His candid question came during a tour of one of London’s most deprived boroughs, Dagenham, with the Queen.

The women had waited to greet the 94-year-old at the Chadwell Heath Community Centre, where volunteers are given the chance to gain employment skills.

It would not be the first time Prince Philip had uttered something regrettable, but on this occasion no offence was taken.

In fact, one of the women answered his teasing question by saying they “sponged” off their husbands.

Philip’s comment was taken in good humour by Nusrat Zamir, 35, a trustee of the centre, who said: “The Duke said to us, ‘Who do you sponge off?’ We’re all married so it’s our husbands. He was just teasing and it’s similar to what I call my husband - the wallet.”

Later a royal aide claimed the remark was a pun on the fact Mrs Zamir had presented the Queen with a large iced sponge cake.

The spokesman said: “There’s a context here, they were talking about a sponge cake.

“No offence was intended or taken.

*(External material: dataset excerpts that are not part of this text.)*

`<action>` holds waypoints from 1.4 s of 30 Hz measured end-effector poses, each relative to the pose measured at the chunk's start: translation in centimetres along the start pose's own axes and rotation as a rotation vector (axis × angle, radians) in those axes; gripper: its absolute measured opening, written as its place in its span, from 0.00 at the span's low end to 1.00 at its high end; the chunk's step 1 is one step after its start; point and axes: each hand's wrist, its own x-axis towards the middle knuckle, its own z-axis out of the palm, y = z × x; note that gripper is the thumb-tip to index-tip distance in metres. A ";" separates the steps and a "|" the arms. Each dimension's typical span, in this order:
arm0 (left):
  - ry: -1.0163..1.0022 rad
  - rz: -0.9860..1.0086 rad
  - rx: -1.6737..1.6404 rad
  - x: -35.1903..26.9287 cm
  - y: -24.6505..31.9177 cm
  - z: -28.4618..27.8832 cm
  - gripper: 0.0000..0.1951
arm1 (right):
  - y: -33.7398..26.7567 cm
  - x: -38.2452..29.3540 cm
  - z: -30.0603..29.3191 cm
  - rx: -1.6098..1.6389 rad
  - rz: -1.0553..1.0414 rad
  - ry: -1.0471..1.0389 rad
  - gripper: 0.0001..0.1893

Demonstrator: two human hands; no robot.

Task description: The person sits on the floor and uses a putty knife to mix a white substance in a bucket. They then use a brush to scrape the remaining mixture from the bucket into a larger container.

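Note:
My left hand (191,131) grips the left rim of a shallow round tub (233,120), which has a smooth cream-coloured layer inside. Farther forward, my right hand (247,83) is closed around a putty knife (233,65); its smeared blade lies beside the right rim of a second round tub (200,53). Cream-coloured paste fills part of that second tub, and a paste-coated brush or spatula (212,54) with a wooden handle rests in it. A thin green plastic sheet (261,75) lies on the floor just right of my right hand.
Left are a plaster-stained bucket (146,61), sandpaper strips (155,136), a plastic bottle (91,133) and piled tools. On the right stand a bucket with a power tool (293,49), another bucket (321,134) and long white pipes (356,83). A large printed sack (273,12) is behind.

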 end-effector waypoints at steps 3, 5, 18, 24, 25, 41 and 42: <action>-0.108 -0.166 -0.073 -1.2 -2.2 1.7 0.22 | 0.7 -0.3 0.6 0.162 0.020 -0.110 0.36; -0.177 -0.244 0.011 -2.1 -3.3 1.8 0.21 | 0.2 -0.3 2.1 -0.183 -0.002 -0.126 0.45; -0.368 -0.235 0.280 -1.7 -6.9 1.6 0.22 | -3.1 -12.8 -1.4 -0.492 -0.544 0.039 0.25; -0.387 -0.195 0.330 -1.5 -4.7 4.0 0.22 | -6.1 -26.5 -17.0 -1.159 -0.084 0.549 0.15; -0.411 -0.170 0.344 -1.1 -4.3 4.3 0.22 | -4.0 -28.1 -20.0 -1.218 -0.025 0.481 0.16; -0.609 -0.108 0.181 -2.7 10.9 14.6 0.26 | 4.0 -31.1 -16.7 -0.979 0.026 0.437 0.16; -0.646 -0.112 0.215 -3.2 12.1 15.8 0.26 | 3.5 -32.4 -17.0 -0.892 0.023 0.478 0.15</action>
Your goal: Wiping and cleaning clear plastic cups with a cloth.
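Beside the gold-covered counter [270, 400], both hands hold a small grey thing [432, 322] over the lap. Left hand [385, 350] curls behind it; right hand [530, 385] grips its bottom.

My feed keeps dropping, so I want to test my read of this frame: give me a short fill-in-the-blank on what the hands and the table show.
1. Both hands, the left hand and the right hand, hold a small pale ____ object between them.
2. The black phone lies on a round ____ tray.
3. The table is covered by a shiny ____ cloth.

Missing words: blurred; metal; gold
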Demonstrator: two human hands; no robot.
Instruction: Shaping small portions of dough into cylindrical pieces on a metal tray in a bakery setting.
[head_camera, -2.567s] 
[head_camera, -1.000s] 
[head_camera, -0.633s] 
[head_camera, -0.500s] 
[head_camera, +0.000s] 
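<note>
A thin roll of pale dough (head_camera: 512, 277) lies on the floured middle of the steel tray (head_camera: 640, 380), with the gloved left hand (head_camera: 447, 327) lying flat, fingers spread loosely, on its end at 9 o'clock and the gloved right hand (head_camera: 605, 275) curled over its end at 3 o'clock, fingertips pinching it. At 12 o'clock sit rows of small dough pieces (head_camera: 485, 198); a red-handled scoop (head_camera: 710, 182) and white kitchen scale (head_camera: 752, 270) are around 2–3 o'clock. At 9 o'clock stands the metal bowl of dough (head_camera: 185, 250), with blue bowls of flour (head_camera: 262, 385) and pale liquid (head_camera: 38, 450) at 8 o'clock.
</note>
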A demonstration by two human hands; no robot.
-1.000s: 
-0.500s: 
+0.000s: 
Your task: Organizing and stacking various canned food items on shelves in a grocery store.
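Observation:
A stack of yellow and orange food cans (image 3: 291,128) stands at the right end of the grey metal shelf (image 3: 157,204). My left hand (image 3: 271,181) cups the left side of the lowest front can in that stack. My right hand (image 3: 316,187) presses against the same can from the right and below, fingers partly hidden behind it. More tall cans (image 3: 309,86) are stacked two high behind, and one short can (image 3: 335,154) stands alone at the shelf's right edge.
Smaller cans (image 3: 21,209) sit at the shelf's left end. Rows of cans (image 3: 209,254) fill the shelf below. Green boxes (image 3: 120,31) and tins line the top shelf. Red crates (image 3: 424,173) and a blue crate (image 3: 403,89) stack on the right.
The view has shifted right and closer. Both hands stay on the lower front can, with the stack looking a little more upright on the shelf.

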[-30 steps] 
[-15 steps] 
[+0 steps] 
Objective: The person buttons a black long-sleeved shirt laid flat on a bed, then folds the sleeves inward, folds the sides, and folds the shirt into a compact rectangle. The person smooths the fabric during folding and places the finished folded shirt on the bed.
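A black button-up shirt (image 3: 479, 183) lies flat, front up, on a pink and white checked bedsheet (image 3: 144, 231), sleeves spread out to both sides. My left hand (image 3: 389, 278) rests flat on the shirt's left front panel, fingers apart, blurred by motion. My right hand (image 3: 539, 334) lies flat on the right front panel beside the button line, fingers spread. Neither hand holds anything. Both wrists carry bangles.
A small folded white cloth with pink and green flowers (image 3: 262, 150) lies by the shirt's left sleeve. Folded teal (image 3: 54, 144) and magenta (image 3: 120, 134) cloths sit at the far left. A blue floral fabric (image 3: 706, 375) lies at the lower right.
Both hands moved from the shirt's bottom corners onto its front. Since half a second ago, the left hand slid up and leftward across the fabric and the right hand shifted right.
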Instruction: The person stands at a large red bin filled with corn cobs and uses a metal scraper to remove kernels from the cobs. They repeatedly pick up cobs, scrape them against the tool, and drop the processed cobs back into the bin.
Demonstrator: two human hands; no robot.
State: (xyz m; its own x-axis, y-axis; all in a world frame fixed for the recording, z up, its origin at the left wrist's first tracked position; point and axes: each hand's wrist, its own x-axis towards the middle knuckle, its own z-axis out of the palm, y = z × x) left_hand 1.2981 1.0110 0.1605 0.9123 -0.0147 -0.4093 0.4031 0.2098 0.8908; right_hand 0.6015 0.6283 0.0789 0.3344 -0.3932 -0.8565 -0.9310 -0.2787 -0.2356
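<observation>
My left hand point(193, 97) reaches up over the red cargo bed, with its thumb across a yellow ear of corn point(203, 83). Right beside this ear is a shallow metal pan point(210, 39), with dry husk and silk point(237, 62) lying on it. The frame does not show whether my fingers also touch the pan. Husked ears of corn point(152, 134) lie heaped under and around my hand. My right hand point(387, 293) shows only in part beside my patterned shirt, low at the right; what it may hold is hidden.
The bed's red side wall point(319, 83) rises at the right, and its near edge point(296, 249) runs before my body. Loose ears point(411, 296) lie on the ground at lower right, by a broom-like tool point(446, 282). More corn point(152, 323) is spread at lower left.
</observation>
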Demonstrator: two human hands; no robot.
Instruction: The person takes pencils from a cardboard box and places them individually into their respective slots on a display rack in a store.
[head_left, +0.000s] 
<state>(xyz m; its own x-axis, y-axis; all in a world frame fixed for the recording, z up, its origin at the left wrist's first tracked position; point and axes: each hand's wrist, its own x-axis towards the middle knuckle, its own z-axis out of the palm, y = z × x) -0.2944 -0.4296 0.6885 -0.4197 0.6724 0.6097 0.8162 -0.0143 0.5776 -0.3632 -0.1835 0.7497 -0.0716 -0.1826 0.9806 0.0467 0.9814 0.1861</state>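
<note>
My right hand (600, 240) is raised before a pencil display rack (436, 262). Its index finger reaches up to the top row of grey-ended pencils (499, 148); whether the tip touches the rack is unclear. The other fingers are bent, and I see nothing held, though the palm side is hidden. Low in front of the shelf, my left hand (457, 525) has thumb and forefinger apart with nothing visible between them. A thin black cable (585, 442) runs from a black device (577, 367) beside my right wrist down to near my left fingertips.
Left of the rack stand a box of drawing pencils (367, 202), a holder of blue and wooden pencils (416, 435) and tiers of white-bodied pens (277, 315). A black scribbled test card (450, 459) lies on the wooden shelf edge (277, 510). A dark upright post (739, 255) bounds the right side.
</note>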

The whole visit took place in a wonderful atmosphere.”

Mrs Zamir said Philip also asked her group of women, “Do you meet to have a gossip?”

But she took the comment in good cheer, adding: ‘It’s a familiar question, a lot of people say what the Duke said but we do a lot of work. When we organised a fair in March that took a lot of organising and time.”

As well as joking with the women, the Duke of Edinburgh also poked fun at resident Martin Shaw. He said: “I told Philip I’m a professional fundraiser and he said, ‘Do you have any friends left?’ I said “Not many”.

The Duke’s propensity for gaffes is well documented. In 1986, he joked that British students in China might become “slitty-eyed”, then in 2002 he asked some Aborigines if they “still chuck spears at each other”. But supporters say that far from being accident-prone, the Duke is a “sophisticated satirist” who knows precisely what he is doing and saying.

Thursday’s remark came less than a week after he was caught on camera shouting, “Just take the f****** picture” during a photocall for the Battle of Britain anniversary. He seemed to lose patience with how long it was taking for the photographs to be carried out at an RAF Club in Piccadilly.

The Queen and Duke were in Dagenham to mark the 50th anniversary of the borough.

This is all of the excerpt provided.